= Beginning of Section =

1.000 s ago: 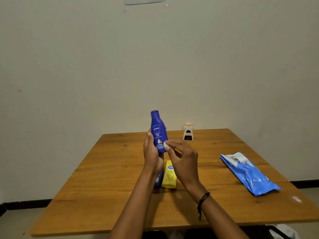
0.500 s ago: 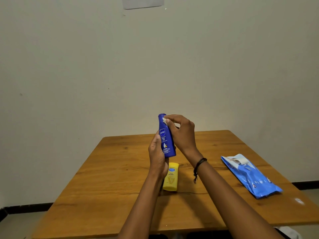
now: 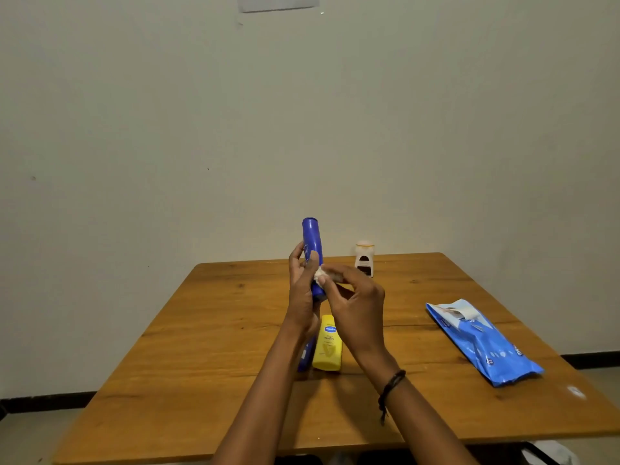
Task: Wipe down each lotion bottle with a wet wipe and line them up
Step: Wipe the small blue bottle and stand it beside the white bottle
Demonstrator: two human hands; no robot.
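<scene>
My left hand (image 3: 302, 297) grips a tall blue lotion bottle (image 3: 312, 239) upright above the wooden table (image 3: 201, 347). My right hand (image 3: 355, 303) pinches a small white wet wipe (image 3: 318, 272) against the bottle's lower side. A yellow lotion bottle (image 3: 327, 344) lies flat on the table below my hands. Beside it, mostly hidden by my left forearm, lies another blue bottle (image 3: 303, 359). A small white bottle with a dark label (image 3: 364, 260) stands upright near the table's far edge.
A blue wet-wipe pack (image 3: 483, 344) lies on the right side of the table, its flap open. A pale wall stands right behind the table's far edge. A white smear (image 3: 576, 392) marks the table's right corner.
My right hand slid the wipe from the bottle's top down to its lower part. The bottle has turned in my left hand, so its label faces away. The white bottle is uncovered again.
</scene>
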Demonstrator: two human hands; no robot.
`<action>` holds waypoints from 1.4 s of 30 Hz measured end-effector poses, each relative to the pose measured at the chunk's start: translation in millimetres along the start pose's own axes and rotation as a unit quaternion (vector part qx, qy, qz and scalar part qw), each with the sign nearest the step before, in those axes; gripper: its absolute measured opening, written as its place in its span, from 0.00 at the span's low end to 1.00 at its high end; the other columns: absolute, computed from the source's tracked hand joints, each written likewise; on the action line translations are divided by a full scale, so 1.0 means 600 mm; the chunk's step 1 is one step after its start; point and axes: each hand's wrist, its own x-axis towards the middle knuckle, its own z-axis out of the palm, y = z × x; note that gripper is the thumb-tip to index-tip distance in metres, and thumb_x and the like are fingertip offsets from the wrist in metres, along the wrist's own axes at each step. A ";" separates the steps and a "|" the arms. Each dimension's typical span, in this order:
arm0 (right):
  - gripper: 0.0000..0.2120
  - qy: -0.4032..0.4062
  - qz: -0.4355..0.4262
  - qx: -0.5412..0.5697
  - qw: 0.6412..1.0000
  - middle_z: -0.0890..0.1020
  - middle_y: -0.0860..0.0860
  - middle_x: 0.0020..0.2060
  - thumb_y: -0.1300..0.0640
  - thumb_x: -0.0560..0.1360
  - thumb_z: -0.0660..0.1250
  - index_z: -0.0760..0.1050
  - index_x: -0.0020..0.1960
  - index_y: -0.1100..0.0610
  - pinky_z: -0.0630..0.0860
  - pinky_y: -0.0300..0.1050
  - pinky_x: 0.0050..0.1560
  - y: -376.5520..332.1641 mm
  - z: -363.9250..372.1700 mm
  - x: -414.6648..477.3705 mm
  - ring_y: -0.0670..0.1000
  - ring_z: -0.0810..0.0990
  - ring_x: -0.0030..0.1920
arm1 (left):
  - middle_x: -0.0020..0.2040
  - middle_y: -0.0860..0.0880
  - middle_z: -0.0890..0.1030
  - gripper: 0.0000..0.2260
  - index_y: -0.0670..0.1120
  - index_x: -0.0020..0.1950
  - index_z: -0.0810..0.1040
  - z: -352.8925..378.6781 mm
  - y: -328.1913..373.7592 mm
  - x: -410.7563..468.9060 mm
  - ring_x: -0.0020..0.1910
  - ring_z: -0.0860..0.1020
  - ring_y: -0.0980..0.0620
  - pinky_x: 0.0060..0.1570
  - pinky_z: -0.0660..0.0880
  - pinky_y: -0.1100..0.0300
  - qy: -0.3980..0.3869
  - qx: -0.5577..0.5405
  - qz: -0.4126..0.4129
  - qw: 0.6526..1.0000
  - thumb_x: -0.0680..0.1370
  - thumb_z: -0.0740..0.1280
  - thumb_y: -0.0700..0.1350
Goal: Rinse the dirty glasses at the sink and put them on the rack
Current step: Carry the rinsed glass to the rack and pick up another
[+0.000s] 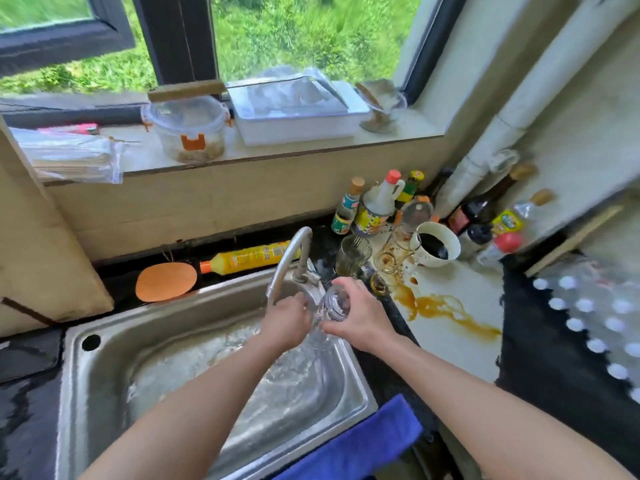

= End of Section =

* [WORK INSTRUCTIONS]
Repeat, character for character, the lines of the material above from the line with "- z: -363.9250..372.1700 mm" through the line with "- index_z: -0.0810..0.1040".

* [RESPONSE TO THE EXERCISE]
  - z: -363.9250..372.1700 mm
  - x: -414.6648..477.3705 mm
  - ring_y: -0.0670..0.1000
  - ring_z: -0.0810..0.0990
  - ring_x: -0.0030..0.1920
arm1 (left):
  - middle_x: -0.0020..0.2040
  - middle_y: -0.0860..0.0880
  - middle_z: -0.0890..0.1030
  - gripper: 0.0000..0.2260
  - index_y: -0.0670..0.1120
  - index_x: -0.0020..0.1950
  - index_z: -0.0810..0.1040

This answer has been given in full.